§ Records from a data source:
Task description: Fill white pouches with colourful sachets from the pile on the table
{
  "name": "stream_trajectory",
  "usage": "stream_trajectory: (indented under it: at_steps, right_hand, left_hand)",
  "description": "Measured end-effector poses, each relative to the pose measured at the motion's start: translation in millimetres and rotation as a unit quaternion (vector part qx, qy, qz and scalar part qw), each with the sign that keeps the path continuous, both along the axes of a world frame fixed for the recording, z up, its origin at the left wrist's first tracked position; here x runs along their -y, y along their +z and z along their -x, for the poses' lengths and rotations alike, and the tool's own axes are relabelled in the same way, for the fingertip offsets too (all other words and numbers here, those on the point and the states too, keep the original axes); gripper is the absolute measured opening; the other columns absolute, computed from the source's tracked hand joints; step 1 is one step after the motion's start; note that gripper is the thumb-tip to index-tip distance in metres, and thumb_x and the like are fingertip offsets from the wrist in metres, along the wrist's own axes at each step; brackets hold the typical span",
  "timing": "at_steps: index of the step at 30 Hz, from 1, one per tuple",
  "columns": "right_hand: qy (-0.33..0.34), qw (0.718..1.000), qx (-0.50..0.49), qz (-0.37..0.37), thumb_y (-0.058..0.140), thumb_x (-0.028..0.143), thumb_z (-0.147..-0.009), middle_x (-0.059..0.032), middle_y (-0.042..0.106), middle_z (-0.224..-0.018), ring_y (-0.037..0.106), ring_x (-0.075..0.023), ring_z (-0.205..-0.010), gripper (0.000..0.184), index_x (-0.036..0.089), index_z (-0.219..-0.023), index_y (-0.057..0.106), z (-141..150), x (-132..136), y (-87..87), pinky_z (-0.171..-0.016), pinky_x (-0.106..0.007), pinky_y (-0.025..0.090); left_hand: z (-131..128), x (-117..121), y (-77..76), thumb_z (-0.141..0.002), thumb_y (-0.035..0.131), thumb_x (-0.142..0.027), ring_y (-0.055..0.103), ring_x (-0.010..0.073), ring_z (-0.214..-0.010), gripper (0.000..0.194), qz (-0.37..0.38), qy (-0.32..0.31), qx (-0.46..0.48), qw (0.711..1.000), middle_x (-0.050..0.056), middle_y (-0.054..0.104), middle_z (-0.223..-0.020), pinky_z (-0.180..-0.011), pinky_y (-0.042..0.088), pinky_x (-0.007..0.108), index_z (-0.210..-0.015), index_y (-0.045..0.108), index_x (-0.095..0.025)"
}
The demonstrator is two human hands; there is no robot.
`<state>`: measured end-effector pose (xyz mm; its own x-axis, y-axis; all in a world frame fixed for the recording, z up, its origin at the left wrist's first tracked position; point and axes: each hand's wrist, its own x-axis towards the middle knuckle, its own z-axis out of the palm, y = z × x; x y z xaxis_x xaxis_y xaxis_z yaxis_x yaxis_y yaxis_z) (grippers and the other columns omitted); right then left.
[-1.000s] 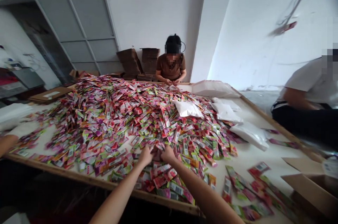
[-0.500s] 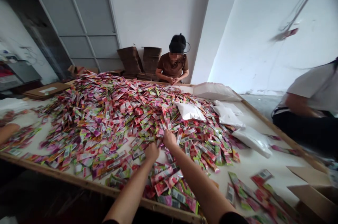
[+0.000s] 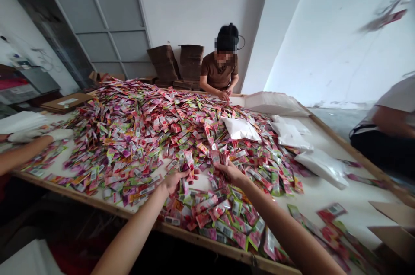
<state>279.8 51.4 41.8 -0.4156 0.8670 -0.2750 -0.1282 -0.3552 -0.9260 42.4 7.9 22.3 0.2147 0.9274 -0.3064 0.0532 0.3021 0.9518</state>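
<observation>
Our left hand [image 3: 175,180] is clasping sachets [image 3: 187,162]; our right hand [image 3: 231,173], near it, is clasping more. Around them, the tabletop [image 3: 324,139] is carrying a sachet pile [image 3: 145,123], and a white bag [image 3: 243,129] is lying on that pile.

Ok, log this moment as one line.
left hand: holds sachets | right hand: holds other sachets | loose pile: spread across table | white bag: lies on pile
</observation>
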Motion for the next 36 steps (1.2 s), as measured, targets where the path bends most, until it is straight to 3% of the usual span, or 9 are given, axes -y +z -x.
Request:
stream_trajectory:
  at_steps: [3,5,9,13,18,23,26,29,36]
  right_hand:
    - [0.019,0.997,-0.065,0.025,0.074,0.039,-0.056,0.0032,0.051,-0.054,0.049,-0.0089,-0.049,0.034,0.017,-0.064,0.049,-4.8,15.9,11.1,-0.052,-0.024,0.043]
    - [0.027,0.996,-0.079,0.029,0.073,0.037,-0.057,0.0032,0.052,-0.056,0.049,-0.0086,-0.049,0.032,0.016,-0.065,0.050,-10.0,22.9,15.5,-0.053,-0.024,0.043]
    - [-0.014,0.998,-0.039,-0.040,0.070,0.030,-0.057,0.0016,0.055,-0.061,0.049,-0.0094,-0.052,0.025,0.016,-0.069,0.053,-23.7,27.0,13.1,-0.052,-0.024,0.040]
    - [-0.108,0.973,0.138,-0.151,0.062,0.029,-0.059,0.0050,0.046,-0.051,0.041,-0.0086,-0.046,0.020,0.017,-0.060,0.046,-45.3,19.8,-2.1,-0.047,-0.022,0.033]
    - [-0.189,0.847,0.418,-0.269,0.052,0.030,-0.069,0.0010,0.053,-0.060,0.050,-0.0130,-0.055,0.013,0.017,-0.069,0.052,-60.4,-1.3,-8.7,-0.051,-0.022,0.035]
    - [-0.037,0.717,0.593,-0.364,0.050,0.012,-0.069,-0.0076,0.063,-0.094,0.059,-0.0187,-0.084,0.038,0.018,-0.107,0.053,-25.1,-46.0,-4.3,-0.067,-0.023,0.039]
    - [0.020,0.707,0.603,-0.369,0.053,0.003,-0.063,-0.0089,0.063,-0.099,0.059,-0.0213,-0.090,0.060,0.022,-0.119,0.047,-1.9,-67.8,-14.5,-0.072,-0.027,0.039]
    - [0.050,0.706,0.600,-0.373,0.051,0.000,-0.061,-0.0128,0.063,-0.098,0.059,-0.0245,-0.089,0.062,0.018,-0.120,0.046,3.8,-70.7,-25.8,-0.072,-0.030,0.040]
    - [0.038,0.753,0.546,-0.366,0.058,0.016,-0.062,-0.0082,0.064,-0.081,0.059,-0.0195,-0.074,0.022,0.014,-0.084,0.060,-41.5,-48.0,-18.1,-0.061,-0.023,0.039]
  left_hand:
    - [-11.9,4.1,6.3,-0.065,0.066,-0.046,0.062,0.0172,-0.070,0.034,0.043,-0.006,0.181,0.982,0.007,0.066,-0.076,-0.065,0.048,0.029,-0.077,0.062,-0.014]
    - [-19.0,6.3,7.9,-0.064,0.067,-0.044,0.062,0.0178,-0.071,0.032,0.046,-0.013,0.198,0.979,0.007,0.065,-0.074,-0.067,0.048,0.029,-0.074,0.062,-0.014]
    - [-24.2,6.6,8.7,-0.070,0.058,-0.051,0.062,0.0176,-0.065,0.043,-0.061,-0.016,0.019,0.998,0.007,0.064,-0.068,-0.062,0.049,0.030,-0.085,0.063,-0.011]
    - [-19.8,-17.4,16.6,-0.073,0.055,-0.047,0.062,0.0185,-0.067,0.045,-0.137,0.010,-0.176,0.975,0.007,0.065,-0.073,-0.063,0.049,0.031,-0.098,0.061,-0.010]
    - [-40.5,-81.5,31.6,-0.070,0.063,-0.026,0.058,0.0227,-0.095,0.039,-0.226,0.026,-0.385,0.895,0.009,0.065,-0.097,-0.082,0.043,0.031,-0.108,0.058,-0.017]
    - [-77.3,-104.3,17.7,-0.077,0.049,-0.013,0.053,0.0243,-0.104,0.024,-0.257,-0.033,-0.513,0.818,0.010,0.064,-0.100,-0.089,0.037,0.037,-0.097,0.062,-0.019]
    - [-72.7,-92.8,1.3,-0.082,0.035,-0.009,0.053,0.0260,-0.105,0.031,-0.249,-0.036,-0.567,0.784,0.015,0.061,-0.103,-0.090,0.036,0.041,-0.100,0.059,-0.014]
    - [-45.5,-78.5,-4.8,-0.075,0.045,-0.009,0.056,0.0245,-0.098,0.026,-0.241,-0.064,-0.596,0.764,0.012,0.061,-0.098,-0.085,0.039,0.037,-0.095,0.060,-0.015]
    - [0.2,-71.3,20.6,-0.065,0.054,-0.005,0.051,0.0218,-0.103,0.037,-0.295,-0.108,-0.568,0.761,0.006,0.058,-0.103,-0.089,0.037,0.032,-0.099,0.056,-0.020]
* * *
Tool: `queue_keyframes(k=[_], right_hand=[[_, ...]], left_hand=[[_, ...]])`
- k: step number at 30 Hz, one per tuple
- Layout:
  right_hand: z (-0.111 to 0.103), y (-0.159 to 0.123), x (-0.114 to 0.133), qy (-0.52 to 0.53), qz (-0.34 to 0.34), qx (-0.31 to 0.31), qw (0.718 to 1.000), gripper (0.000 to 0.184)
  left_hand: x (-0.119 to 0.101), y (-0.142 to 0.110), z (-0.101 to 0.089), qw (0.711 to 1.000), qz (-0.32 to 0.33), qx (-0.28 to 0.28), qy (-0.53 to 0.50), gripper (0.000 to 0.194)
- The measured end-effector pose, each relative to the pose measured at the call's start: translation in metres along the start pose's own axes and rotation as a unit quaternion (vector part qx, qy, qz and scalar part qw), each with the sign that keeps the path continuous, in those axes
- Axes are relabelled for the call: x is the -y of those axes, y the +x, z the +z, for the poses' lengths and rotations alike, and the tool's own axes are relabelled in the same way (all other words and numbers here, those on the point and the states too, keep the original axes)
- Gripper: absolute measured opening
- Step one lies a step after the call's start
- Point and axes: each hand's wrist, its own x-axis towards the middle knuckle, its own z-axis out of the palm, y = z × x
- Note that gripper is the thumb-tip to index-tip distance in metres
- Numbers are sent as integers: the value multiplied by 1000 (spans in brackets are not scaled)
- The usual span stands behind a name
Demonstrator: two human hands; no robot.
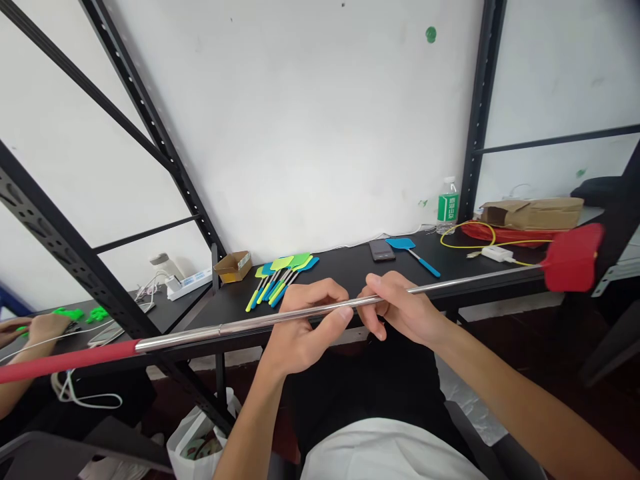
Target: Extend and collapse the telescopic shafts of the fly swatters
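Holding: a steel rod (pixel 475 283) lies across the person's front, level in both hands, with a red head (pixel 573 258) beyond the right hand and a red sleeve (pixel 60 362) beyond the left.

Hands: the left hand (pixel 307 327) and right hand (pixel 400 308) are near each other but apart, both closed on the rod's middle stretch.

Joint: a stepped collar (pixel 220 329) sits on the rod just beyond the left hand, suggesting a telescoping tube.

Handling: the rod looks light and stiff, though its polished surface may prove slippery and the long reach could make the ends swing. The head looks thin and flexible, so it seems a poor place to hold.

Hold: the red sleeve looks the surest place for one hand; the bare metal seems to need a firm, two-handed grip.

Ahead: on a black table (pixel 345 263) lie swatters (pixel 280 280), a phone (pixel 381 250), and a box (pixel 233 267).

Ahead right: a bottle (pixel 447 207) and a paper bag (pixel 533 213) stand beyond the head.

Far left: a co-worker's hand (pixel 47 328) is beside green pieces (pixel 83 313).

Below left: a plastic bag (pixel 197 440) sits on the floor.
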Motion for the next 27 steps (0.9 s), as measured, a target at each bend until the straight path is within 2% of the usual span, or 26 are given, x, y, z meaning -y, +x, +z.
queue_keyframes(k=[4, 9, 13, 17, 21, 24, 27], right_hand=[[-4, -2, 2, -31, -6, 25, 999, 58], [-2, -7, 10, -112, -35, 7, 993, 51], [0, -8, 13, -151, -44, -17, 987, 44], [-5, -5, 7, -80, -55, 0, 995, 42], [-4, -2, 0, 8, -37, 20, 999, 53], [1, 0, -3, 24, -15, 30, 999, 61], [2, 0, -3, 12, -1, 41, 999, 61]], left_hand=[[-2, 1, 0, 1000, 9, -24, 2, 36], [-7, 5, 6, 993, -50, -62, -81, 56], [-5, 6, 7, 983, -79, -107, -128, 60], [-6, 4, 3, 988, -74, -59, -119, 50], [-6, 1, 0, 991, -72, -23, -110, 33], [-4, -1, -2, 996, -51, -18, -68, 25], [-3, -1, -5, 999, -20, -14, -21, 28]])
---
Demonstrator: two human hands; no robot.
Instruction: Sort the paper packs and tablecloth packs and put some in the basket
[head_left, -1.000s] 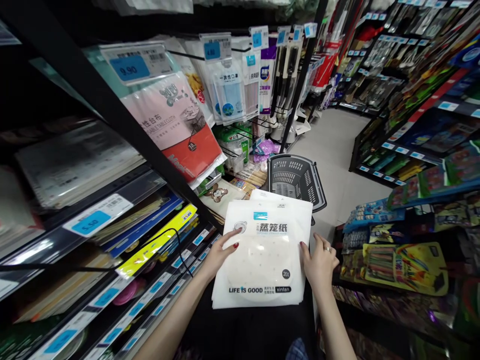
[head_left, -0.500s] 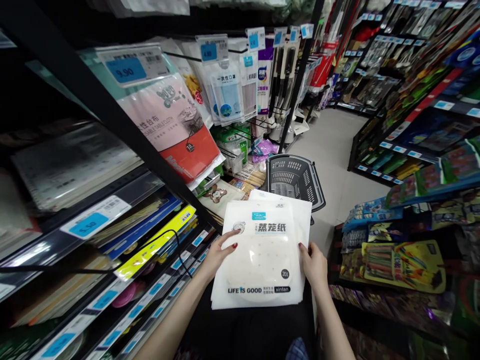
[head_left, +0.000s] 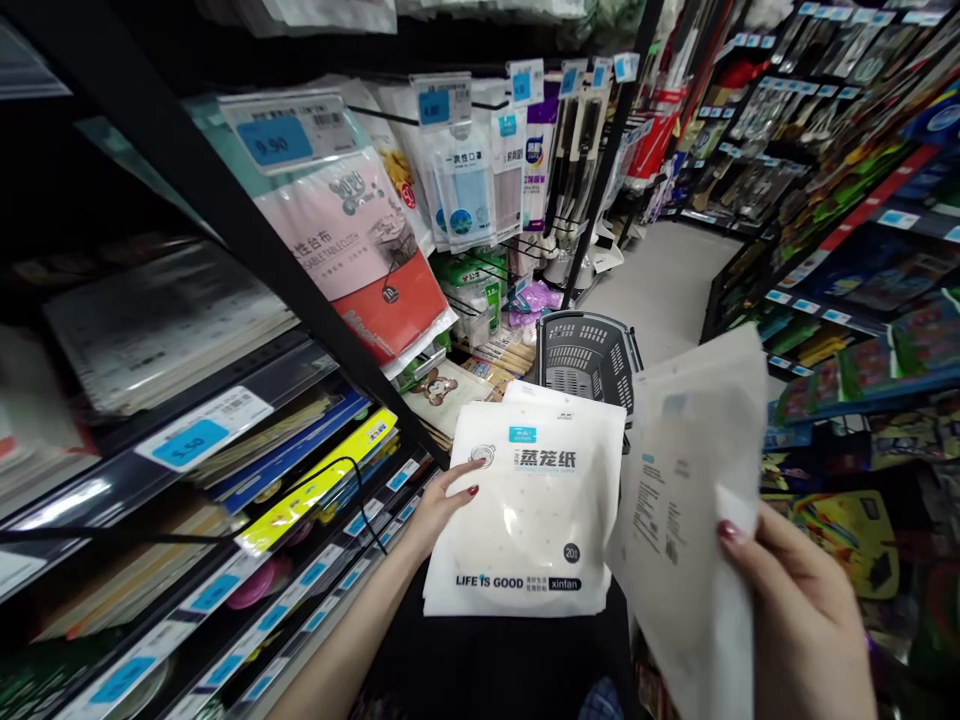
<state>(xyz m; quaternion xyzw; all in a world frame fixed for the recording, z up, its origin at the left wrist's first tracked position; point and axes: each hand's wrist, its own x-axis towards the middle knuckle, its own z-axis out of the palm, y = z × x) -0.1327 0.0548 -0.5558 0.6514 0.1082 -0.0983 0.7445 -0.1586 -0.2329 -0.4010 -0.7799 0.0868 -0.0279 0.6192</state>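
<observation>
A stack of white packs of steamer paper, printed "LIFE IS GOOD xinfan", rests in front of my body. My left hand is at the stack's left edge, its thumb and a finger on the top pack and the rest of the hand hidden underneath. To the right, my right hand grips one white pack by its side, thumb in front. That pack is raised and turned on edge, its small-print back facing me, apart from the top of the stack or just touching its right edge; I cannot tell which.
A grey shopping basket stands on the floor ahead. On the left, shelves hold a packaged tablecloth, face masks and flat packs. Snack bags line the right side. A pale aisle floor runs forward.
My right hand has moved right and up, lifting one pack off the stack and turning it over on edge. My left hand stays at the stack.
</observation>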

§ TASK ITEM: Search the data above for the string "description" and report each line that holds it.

§ TASK ANSWER:
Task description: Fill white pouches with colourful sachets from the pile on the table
  "description": "Measured end-effector poses, each relative to the pose measured at the motion's start: translation in millimetres and rotation as a unit quaternion (vector part qx, qy, qz and scalar part qw), each with the sign that keeps the path continuous, both along the axes of a world frame fixed for the recording, z up, its origin at the left wrist's first tracked position; here x runs along their -y, y along their +z and z along their -x, for the poses' lengths and rotations alike, and the tool's own axes are relabelled in the same way, for the fingertip offsets too (all other words and numbers here, those on the point and the states too, keep the original axes); gripper is the absolute measured opening; the other columns absolute, computed from the source's tracked hand joints; step 1 is one step after the motion's start; note that gripper is the thumb-tip to index-tip distance in metres, and thumb_x and the like are fingertip offsets from the wrist in metres, along the wrist's own axes at each step; brackets hold the typical span",

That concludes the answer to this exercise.